What is CORS?
CORS (Cross-Origin Resource Sharing) is one of the most commonly encountered—and often frustrating—concepts for web developers. It's a browser security mechanism that controls how web pages can request resources from a different domain (origin) than the one that served the page.
If you've ever seen the dreaded error message "has been blocked by CORS policy", you've experienced this security mechanism in action. Understanding CORS is essential because it affects virtually every modern web application that separates frontend and backend.
Why Does CORS Exist? The Security Problem
To understand CORS, you first need to understand the threat it protects against. Imagine this scenario:
- You're logged into your bank at
https://mybank.com - In another tab, you visit a malicious site
https://evil-site.com - Without security restrictions, JavaScript on evil-site.com could:
- Make requests to
https://mybank.com/api/transfer - Read your account information
- Transfer money to the attacker's account
- All using YOUR authenticated session (because cookies are sent automatically)
- Make requests to
This is why browsers implement the Same-Origin Policy—JavaScript can only make requests to the same origin that served the page, unless the target server explicitly allows it via CORS.
The Same-Origin Policy: By default, browsers block JavaScript from making requests to different origins. This is a critical security measure that prevents malicious websites from accessing your data on other sites.
CORS (Cross-Origin Resource Sharing): The mechanism by which servers can explicitly say "I allow requests from these origins." It's not about making your app work—it's about security. CORS is the server giving permission to the browser.
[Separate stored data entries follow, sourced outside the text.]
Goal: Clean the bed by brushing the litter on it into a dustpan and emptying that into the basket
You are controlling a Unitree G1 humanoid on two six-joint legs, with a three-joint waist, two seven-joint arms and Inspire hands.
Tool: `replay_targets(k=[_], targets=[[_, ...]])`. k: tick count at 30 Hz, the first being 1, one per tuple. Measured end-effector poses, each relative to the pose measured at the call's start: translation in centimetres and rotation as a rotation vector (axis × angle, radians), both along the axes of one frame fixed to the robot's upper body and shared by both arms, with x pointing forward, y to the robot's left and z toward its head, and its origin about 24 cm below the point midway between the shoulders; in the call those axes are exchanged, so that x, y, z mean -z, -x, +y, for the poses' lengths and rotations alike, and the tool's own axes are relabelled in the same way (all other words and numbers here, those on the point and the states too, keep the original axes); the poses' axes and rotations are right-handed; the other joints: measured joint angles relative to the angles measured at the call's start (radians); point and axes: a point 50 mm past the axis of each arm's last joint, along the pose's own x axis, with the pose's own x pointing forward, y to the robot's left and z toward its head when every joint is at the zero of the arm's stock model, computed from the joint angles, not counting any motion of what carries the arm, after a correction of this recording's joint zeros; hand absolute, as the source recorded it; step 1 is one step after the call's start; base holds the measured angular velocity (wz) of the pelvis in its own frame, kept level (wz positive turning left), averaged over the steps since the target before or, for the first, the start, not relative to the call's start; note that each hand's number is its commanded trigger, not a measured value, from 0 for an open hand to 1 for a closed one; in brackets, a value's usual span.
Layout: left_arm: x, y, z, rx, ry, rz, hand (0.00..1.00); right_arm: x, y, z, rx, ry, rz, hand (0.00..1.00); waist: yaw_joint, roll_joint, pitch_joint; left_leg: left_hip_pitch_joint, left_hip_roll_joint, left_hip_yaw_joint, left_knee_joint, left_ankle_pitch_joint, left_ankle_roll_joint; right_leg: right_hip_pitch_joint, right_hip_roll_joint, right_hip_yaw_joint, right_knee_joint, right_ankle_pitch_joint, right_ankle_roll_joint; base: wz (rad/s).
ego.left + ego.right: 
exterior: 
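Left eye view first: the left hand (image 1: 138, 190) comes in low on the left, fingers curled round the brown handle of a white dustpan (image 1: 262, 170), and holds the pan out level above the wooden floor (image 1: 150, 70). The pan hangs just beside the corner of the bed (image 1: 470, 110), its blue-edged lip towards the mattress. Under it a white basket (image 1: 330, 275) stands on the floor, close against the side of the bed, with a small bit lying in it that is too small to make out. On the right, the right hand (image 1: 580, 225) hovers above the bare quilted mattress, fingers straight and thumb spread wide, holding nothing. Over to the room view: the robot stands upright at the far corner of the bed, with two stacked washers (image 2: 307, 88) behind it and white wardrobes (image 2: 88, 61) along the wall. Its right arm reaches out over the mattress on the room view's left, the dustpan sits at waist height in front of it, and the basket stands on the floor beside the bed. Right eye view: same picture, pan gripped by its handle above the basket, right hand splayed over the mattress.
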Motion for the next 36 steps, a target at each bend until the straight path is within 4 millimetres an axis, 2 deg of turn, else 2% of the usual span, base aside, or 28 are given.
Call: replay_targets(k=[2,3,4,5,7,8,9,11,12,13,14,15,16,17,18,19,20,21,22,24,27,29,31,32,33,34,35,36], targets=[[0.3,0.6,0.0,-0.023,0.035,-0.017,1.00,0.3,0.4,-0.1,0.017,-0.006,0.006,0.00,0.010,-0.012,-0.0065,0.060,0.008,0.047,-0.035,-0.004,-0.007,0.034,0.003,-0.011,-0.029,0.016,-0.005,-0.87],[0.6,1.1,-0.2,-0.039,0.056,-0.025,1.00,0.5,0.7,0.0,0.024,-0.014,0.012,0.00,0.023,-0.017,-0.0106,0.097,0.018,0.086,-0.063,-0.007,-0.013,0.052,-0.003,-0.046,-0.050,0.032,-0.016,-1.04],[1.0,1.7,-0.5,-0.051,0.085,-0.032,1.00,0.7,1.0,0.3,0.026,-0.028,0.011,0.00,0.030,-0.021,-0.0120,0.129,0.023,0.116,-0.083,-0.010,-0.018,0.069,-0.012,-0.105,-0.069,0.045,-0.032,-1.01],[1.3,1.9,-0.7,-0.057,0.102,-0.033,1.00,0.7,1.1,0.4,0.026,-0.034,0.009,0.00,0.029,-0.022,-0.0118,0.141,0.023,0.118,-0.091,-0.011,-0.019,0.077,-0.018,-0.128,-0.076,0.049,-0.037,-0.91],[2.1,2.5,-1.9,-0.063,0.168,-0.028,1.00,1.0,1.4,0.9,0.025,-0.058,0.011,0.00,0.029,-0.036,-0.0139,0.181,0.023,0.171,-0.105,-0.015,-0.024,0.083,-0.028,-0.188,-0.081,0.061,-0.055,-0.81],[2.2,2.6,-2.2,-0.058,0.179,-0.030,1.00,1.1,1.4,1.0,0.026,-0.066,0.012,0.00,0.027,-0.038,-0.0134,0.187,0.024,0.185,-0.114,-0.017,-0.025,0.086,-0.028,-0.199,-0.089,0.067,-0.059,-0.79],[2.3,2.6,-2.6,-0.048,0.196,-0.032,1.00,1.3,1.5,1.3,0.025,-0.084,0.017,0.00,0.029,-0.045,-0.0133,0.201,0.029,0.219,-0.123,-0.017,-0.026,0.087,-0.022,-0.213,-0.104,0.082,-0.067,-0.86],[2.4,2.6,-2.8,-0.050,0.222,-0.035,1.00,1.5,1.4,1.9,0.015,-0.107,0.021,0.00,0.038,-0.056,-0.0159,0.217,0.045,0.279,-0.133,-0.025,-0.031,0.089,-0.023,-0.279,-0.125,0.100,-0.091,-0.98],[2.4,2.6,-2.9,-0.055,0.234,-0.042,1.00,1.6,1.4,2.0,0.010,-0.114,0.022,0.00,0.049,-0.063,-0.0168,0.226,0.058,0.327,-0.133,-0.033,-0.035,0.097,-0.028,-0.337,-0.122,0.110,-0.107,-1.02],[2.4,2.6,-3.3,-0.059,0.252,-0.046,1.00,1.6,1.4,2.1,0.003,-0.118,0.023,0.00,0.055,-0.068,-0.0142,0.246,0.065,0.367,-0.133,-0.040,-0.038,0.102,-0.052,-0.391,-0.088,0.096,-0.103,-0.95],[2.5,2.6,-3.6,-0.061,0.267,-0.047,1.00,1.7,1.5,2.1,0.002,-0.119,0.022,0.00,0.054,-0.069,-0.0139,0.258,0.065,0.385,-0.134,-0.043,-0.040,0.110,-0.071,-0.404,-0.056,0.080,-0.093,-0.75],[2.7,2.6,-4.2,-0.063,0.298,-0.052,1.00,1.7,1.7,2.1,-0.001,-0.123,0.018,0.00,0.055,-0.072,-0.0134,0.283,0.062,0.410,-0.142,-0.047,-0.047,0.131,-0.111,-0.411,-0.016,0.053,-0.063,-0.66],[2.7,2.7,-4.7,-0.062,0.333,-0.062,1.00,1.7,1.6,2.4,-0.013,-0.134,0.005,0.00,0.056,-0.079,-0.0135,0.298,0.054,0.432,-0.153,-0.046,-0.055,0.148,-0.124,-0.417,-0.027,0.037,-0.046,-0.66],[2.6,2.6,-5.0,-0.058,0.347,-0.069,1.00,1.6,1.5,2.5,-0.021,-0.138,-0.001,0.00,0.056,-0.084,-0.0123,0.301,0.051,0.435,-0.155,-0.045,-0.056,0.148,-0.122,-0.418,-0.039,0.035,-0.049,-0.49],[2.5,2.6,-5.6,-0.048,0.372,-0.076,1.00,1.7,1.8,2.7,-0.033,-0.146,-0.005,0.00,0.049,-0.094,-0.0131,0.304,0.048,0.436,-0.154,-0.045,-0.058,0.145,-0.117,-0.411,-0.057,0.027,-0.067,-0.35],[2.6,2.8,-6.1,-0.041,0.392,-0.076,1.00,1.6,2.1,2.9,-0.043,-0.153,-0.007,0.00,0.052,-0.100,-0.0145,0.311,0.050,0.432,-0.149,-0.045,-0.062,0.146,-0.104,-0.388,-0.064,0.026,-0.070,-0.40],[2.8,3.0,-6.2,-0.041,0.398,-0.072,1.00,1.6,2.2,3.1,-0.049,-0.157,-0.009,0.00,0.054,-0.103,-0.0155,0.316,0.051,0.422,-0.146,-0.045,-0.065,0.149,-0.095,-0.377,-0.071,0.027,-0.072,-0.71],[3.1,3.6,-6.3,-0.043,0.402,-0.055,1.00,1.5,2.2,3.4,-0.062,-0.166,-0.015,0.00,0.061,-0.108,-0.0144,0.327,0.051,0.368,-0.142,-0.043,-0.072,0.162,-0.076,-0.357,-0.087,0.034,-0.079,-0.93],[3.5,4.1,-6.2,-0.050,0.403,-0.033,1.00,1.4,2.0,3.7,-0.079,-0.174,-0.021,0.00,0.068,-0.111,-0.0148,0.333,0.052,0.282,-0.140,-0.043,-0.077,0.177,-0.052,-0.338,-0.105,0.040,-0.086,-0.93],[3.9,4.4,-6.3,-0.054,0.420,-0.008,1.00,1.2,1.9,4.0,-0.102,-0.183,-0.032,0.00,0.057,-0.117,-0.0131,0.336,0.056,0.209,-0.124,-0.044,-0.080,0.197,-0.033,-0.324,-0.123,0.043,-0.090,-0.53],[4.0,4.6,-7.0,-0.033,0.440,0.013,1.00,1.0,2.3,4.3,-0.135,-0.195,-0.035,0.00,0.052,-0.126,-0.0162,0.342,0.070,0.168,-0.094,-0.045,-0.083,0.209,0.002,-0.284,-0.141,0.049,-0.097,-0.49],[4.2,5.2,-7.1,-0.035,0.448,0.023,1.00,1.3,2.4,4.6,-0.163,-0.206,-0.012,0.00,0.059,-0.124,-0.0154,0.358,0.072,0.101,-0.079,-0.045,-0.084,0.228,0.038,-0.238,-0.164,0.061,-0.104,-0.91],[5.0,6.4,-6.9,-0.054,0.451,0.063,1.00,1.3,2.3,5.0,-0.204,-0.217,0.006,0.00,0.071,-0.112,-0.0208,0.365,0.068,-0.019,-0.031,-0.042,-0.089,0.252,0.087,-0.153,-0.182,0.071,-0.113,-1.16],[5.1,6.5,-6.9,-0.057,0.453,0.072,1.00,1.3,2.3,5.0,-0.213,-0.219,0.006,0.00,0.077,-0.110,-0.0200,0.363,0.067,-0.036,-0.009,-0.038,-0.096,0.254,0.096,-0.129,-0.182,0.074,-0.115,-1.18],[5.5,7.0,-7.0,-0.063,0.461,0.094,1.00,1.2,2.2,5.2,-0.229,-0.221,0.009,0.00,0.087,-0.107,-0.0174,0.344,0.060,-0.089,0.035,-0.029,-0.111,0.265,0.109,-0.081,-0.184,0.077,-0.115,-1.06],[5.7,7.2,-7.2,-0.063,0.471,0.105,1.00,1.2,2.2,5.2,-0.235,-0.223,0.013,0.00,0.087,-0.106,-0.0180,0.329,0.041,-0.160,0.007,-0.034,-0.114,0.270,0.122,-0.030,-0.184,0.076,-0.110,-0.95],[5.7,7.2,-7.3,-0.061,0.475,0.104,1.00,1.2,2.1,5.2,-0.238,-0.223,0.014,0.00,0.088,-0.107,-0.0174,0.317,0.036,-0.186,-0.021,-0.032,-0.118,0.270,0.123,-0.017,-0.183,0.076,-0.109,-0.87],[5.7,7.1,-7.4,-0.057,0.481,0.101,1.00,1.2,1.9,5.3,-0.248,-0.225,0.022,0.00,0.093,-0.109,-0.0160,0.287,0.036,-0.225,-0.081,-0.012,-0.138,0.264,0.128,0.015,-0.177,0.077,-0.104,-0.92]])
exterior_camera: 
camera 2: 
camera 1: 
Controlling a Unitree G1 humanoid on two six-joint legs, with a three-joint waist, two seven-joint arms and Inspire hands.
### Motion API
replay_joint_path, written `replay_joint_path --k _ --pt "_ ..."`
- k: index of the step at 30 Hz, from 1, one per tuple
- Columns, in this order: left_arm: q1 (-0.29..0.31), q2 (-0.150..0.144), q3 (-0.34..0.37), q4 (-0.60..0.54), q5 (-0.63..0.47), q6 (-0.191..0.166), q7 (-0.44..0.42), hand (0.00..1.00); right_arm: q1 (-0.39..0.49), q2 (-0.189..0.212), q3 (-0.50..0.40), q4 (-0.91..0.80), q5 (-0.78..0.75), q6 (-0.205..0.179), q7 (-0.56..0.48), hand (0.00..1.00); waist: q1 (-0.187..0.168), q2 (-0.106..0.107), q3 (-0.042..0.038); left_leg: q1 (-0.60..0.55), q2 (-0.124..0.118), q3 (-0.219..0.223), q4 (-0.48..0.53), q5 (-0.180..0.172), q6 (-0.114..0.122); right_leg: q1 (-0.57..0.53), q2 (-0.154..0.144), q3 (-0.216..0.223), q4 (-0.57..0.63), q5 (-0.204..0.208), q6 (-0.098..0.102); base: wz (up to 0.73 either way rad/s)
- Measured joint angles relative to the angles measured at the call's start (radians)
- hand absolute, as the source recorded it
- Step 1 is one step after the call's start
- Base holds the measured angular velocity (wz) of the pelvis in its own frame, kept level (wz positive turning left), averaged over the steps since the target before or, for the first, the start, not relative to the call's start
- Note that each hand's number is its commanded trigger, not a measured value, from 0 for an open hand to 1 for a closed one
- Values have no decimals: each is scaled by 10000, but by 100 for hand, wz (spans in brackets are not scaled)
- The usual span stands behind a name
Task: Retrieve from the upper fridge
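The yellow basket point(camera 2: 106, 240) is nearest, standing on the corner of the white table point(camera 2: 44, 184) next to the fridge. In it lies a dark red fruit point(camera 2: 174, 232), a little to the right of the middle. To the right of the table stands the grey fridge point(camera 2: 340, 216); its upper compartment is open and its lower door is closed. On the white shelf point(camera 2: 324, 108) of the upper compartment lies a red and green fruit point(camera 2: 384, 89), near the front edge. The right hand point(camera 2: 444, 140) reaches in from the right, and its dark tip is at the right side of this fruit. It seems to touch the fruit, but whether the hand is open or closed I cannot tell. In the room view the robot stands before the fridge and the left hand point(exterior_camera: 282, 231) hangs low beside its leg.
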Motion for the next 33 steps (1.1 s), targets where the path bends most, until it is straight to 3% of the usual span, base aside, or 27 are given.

Key Concept: The Browser Enforces CORS, Not the Server
This is a crucial point that confuses many developers: CORS is enforced by the browser, not the server. The server just sends headers saying what it allows—the browser decides whether to block or allow based on those headers.
- If you use
curlor Postman, CORS doesn't apply—these tools don't enforce same-origin policy - CORS only affects requests made by JavaScript in browsers
- The request often actually reaches the server; the browser just blocks JavaScript from reading the response
What is an "Origin"?
// An origin consists of: Protocol + Host + Port
https://example.com:443/path/page
└─┬─┘ └────┬────┘ └┬┘
│ │ └── Port (443 is default for HTTPS)
│ └────────── Host (domain)
└──────────────────── Protocol (scheme)
// Same origin examples:
https://example.com/page1
https://example.com/page2 ✓ Same origin (different path)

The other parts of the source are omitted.